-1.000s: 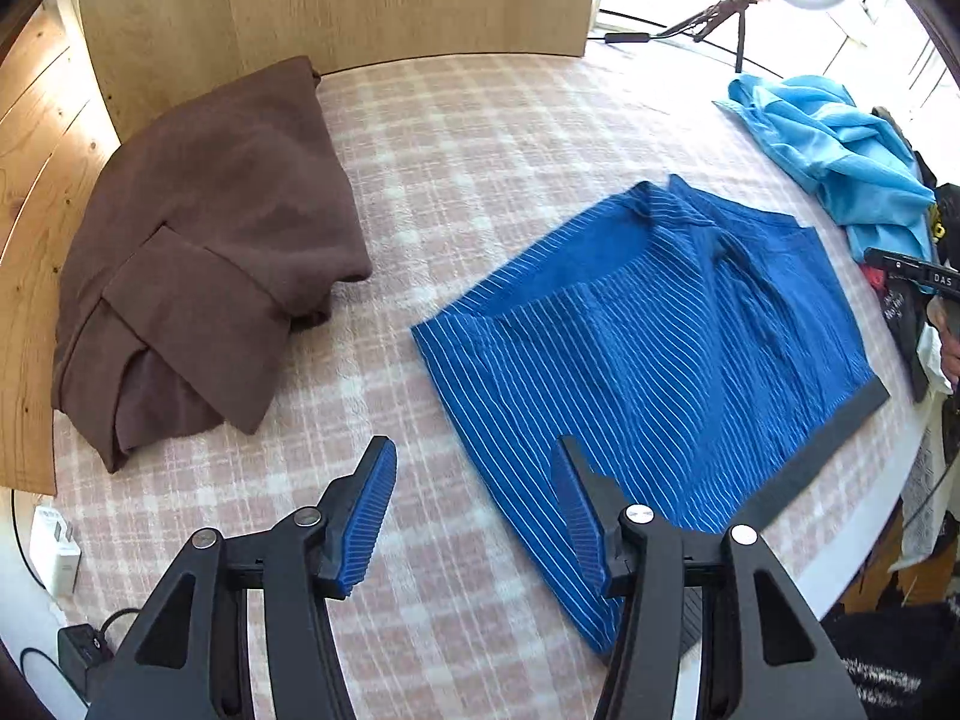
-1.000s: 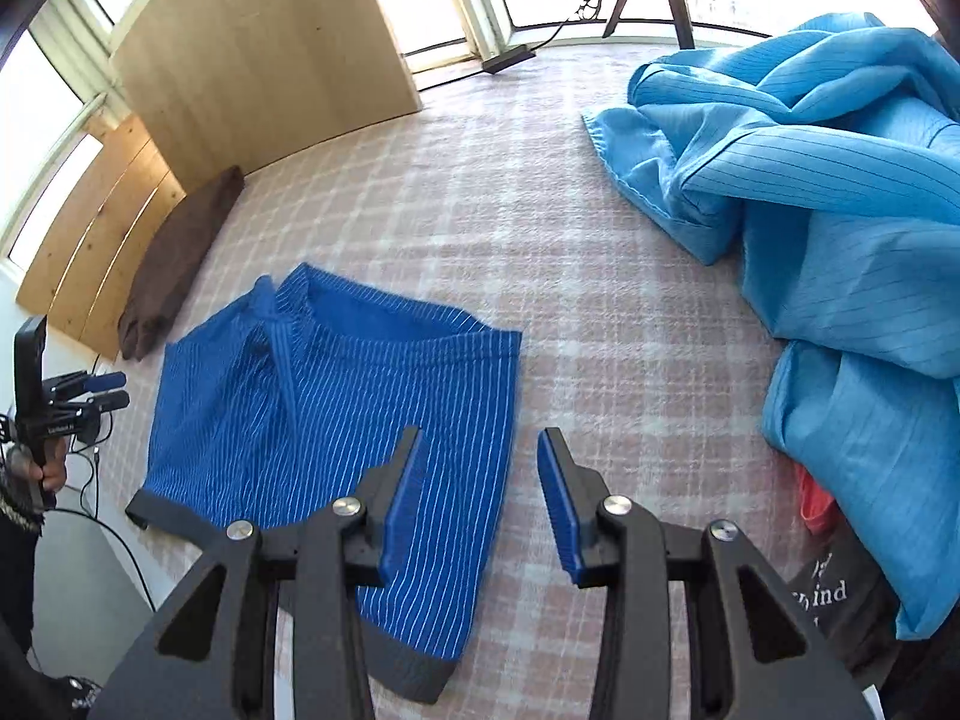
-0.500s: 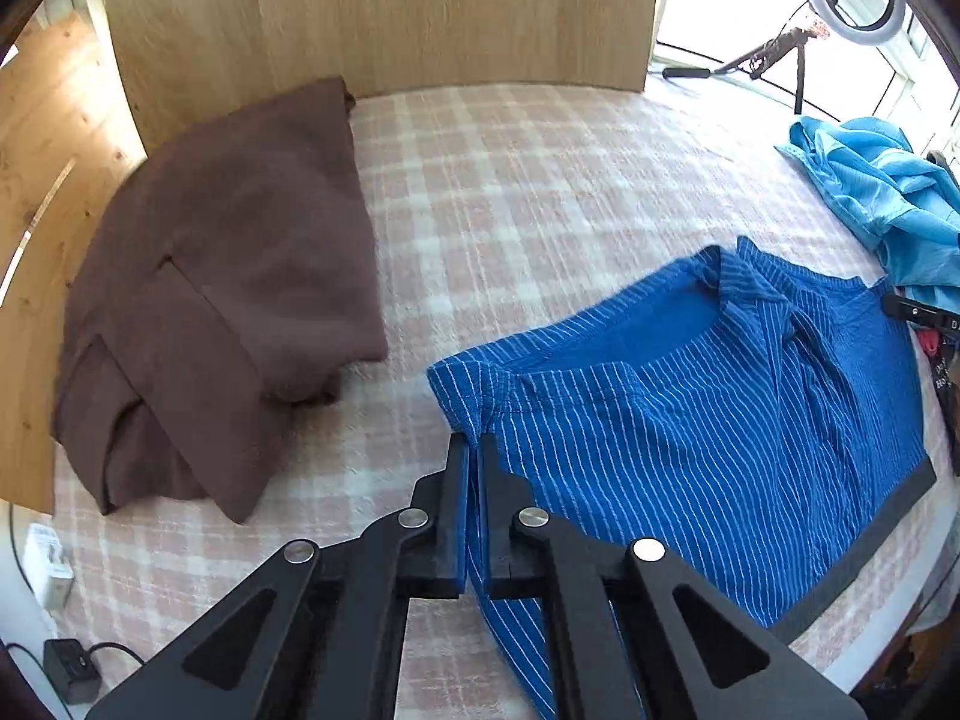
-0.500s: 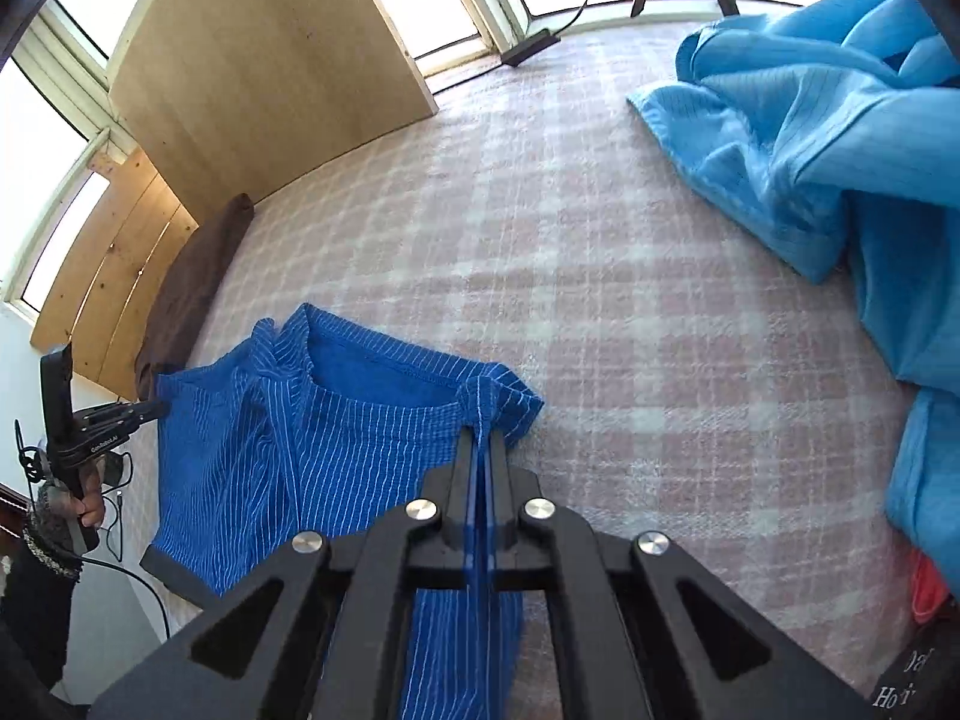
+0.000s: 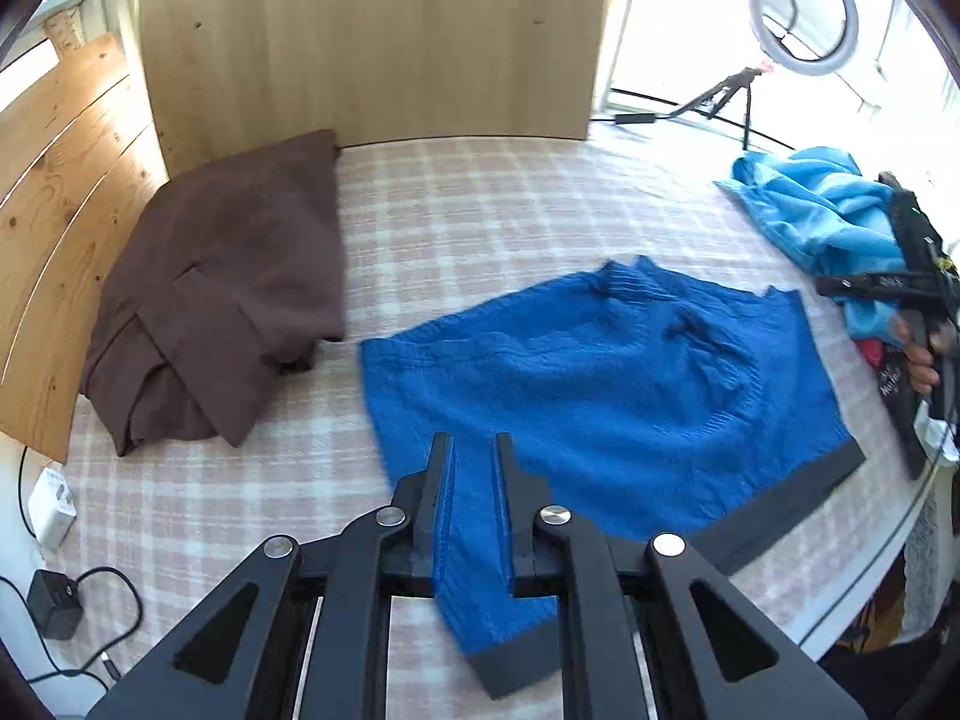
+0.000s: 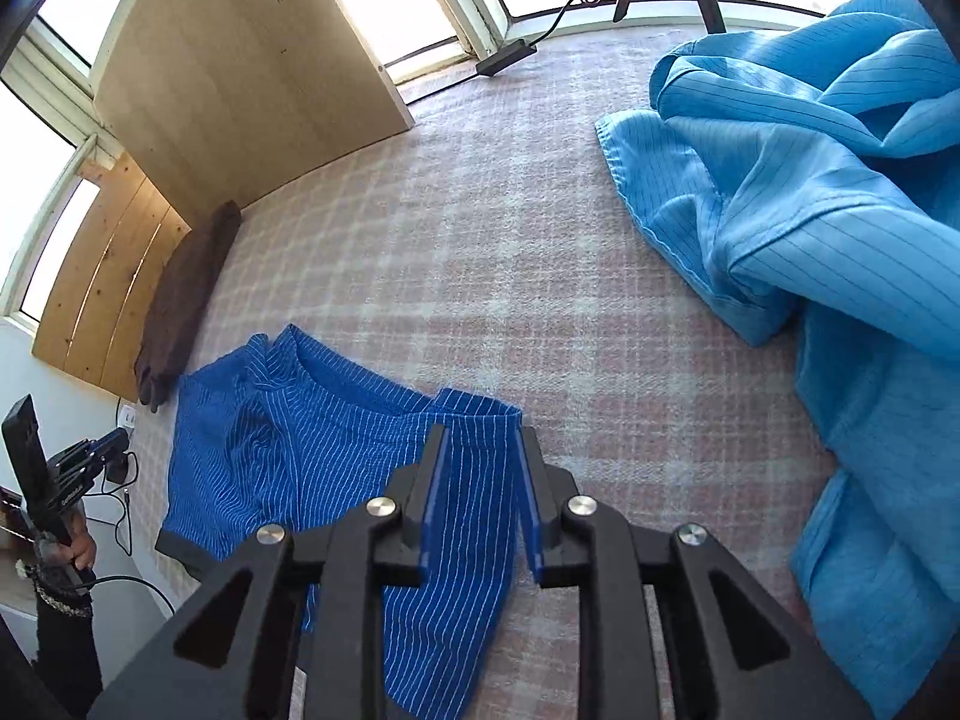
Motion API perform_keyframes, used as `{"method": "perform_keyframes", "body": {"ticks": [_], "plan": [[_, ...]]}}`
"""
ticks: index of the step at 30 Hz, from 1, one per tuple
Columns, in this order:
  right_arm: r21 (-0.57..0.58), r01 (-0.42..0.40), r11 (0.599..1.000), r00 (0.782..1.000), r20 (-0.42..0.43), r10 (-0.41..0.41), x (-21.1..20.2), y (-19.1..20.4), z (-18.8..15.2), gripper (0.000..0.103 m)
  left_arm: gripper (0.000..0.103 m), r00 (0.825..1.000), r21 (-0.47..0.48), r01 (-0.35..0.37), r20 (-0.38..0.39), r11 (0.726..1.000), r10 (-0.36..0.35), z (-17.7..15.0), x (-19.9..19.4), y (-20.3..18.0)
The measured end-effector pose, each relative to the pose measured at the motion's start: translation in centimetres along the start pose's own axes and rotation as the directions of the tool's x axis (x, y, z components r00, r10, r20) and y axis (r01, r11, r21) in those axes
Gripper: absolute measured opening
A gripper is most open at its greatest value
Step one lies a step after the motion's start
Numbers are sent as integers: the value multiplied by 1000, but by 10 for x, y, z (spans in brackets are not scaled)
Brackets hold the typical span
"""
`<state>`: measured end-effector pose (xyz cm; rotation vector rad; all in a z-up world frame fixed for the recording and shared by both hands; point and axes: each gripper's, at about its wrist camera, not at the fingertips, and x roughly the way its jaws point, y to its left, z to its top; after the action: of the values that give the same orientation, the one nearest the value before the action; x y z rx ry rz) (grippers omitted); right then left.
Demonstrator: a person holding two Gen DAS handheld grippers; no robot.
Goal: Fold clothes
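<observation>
The blue striped shorts (image 5: 600,384) lie on the plaid bed cover (image 5: 480,210). A fold of them sits between the left gripper (image 5: 474,468) fingers and the right gripper (image 6: 480,456) fingers — both narrowly parted, having just been opening; whether the pads press the cloth is unclear.

Low in the frame, the left tongs (image 5: 474,474) have just been opening, and a fold of the blue striped garment (image 5: 600,384) hangs between the parted jaws. The rest of it lies on the checked bed cover (image 5: 480,210). A folded brown garment (image 5: 222,294) sits at left, a light blue one (image 5: 816,210) at upper right.
</observation>
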<state>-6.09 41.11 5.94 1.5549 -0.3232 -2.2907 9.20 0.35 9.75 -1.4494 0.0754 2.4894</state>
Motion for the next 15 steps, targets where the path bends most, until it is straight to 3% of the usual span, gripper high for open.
{"method": "perform_keyframes", "body": {"ticks": [3, 6, 11, 13, 15], "plan": [[-59, -26, 998, 999, -43, 24, 11, -2, 7, 21, 34, 993, 111, 118, 11, 987, -120, -8, 3, -94], [-85, -91, 992, 993, -88, 84, 23, -5, 8, 22, 36, 979, 177, 201, -5, 963, -203, -13, 21, -185], [-109, -176, 978, 974, -160, 158, 40, -12, 5, 30, 42, 990, 335, 141, -23, 932, -142, -26, 51, -298], [-122, -204, 971, 968, -174, 182, 43, -12, 3, 30, 44, 999, 368, 43, 0, 929, -46, -23, 64, -319], [-131, -227, 965, 963, -179, 202, 44, -13, 3, 30, 45, 1000, 378, 0, -6, 926, 3, -20, 75, -330]]}}
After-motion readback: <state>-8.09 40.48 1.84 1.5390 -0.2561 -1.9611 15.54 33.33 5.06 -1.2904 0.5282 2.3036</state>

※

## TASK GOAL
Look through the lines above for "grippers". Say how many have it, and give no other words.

## RESPONSE FOR THIS EXERCISE
2